Items from a dataset
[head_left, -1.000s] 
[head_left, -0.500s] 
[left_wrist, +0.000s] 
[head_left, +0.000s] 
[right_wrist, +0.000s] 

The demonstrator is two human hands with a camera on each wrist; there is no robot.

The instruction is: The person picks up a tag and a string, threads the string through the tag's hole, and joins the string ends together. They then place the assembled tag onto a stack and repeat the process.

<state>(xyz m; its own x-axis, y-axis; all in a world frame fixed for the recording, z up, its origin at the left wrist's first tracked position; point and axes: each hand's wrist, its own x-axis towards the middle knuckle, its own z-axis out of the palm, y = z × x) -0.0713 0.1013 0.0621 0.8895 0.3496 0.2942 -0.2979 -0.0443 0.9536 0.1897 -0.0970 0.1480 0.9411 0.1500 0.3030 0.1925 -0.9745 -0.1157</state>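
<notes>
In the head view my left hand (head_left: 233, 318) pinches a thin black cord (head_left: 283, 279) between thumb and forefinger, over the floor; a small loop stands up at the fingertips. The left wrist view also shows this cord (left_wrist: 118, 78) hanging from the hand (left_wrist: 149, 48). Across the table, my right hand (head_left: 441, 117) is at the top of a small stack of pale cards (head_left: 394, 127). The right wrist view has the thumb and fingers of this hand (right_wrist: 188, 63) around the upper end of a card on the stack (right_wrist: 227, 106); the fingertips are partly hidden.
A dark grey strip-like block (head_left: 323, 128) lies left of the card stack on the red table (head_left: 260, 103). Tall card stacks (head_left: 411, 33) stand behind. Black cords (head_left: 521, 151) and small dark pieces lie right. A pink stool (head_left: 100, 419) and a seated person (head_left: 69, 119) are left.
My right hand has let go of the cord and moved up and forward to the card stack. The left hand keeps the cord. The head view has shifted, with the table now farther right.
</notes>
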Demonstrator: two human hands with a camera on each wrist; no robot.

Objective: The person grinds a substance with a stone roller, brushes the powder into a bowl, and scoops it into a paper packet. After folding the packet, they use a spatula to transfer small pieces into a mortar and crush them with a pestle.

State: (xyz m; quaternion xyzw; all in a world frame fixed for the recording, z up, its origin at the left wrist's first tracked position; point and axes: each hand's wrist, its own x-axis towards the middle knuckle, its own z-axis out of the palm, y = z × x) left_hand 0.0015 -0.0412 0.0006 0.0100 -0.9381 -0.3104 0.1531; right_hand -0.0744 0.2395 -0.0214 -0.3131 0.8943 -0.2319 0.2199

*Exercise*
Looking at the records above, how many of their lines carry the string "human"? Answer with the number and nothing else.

*Written response*
2